Problem to solve. Exactly as written, print the lines from the top of the listing through the line containing "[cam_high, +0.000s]"; include no pictures.

**** Supplied entries ****

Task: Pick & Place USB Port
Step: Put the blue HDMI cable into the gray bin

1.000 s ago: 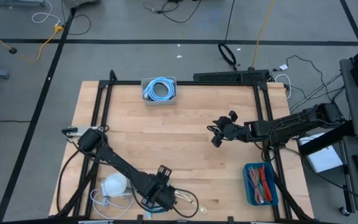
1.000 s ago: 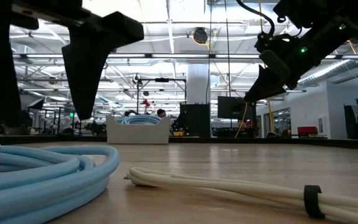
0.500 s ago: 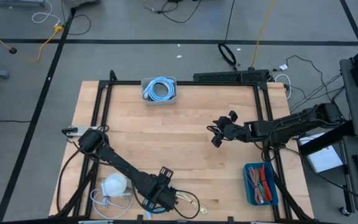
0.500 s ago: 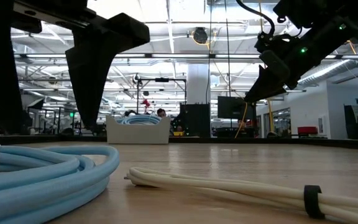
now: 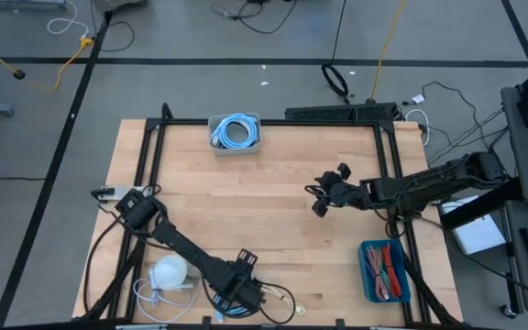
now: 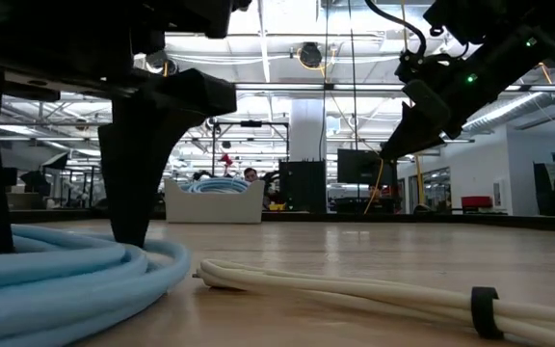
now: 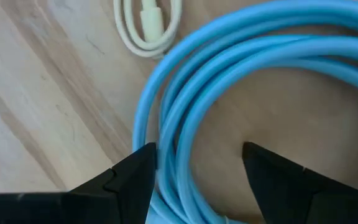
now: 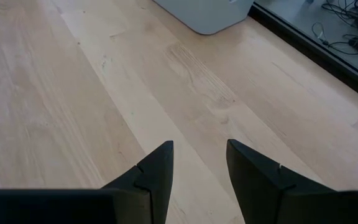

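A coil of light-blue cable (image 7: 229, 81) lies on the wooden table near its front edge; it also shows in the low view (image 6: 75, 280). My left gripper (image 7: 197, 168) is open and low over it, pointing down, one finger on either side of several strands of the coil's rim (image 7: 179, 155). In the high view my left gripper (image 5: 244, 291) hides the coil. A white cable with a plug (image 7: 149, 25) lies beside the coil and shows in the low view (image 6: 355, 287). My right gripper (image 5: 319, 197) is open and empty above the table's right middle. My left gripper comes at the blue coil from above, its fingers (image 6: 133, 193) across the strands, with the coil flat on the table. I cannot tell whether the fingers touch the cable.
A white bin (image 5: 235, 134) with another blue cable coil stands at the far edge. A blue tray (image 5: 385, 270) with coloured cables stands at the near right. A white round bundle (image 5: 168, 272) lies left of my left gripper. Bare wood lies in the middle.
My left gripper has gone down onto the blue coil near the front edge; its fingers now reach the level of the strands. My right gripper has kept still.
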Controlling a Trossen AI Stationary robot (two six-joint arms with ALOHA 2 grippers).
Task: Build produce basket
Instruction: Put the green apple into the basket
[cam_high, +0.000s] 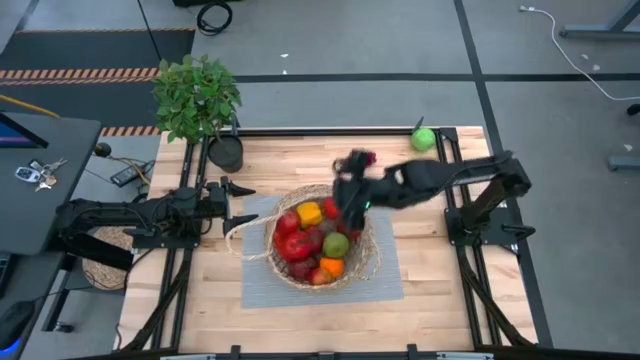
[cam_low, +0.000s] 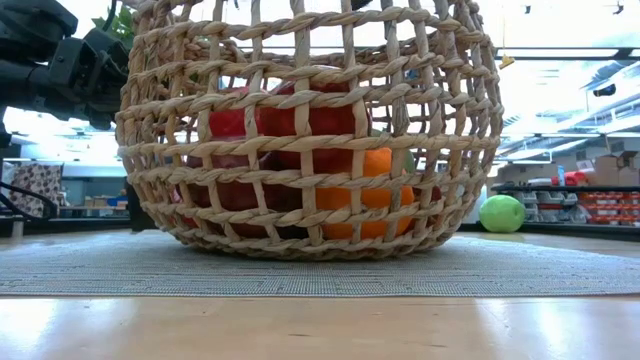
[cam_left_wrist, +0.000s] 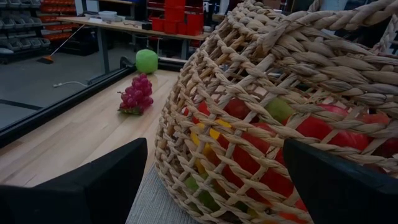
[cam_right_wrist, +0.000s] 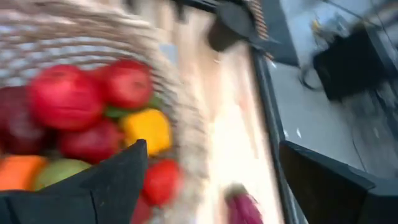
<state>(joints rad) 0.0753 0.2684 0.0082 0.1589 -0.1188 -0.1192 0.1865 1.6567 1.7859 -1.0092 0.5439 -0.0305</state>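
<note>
Potted plant (cam_high: 197, 97), grey mat (cam_high: 385, 280), keys (cam_high: 35, 172)

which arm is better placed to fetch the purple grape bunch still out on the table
Right. The right gripper hangs open at the basket's far rim beside the purple grape bunch; the left gripper sits across the tan woven wicker basket.

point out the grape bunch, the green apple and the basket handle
grape bunch (cam_left_wrist: 137, 94): left wrist view, middle of the cluster.
green apple (cam_high: 424, 139): high view, centre of the fruit, at the table's far edge.
basket handle (cam_high: 243, 238): high view, loop's outer curve.
</note>
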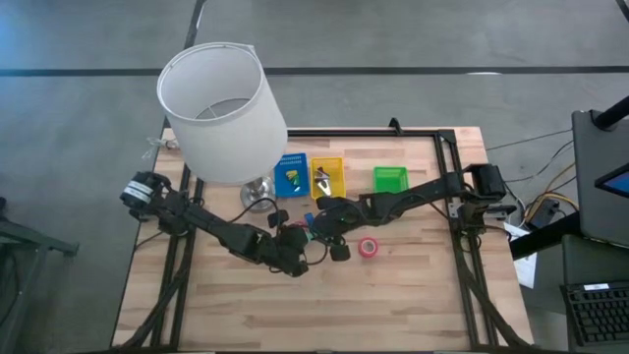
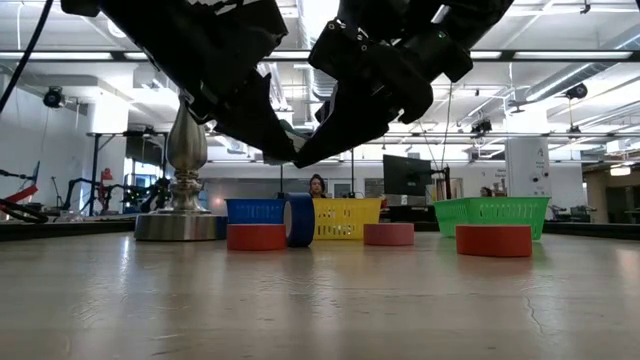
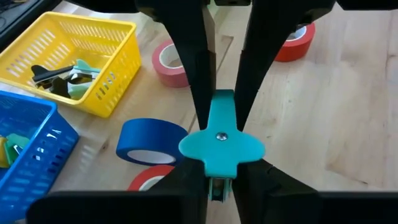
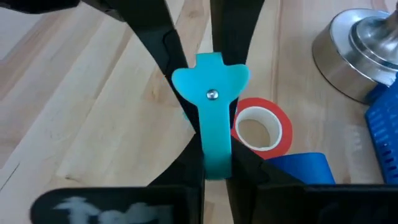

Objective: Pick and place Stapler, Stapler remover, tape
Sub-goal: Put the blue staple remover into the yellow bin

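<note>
A teal plastic tool (image 3: 221,146) with a metal rivet hangs in mid-air between my two grippers above the table's middle (image 1: 308,232). My left gripper (image 3: 219,180) is shut on its wide end, and my right gripper (image 4: 216,171) is shut on its narrow stem. Three red-pink tape rolls (image 2: 256,237) (image 2: 389,234) (image 2: 494,240) lie flat on the table below. A blue roll (image 2: 298,220) stands on its edge among them. The silvery stapler remover does not show anywhere. My left gripper pinches the teal tool between its two fingers at the wide, winged end (image 3: 217,163) beside the rivet, coming level from the table's left. The tool is lifted clear of the table. My right gripper pinches the tool's narrow stem (image 4: 215,149) between its two fingers, coming from the table's right, facing the left gripper. Its fingers (image 3: 198,93) lie along the stem on either side.
A lamp with a white shade (image 1: 221,108) and a metal foot (image 2: 180,222) stands at the far left. Blue (image 1: 291,175), yellow (image 1: 327,177) and green (image 1: 390,179) trays line the far side; the yellow tray holds dark and pale green pieces (image 3: 59,74). The near half of the table is bare wood.
</note>
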### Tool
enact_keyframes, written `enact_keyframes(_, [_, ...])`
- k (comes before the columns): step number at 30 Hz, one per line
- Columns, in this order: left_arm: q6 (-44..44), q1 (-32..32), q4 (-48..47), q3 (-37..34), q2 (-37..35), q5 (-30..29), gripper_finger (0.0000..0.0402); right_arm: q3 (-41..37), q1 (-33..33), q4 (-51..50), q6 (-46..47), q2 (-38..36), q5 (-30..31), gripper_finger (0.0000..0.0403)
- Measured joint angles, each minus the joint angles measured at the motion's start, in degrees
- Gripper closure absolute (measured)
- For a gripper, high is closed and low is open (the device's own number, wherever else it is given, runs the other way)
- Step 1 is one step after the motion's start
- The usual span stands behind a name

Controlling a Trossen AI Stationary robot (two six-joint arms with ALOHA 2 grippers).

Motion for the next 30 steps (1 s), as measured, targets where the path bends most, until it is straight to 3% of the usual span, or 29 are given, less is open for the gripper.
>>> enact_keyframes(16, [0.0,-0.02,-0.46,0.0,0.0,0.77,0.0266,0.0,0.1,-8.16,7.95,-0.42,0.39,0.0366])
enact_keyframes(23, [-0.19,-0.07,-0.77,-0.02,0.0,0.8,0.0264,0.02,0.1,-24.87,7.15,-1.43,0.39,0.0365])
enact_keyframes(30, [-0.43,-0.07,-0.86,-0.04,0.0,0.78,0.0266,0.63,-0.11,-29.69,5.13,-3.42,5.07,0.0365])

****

Answer.
Task: Pick & Place USB Port
Step: Put the blue HDMI cable into the gray bin

1.000 s ago: 
1.000 s ago: 
0.500 s ago: 
0.500 s ago: 
now: 
now: 
now: 
now: 

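A coil of light-blue cable (image 7: 229, 81) lies on the wooden table near its front edge; it also shows in the low view (image 6: 75, 280). My left gripper (image 7: 197, 168) is open and low over it, pointing down, one finger on either side of several strands of the coil's rim (image 7: 179, 155). In the high view my left gripper (image 5: 244, 291) hides the coil. A white cable with a plug (image 7: 149, 25) lies beside the coil and shows in the low view (image 6: 355, 287). My right gripper (image 5: 319, 197) is open and empty above the table's right middle. My left gripper comes at the blue coil from above, its fingers (image 6: 133, 193) across the strands, with the coil flat on the table. I cannot tell whether the fingers touch the cable.
A white bin (image 5: 235, 134) with another blue cable coil stands at the far edge. A blue tray (image 5: 385, 270) with coloured cables stands at the near right. A white round bundle (image 5: 168, 272) lies left of my left gripper. Bare wood lies in the middle.
My left gripper has gone down onto the blue coil near the front edge; its fingers now reach the level of the strands. My right gripper has kept still.
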Controlling a Trossen AI Stationary robot (two six-joint arms with ALOHA 2 grippers).
Task: Build produce basket
Instruction: Put the green apple into the basket
[cam_high, +0.000s] 

No additional output will be generated.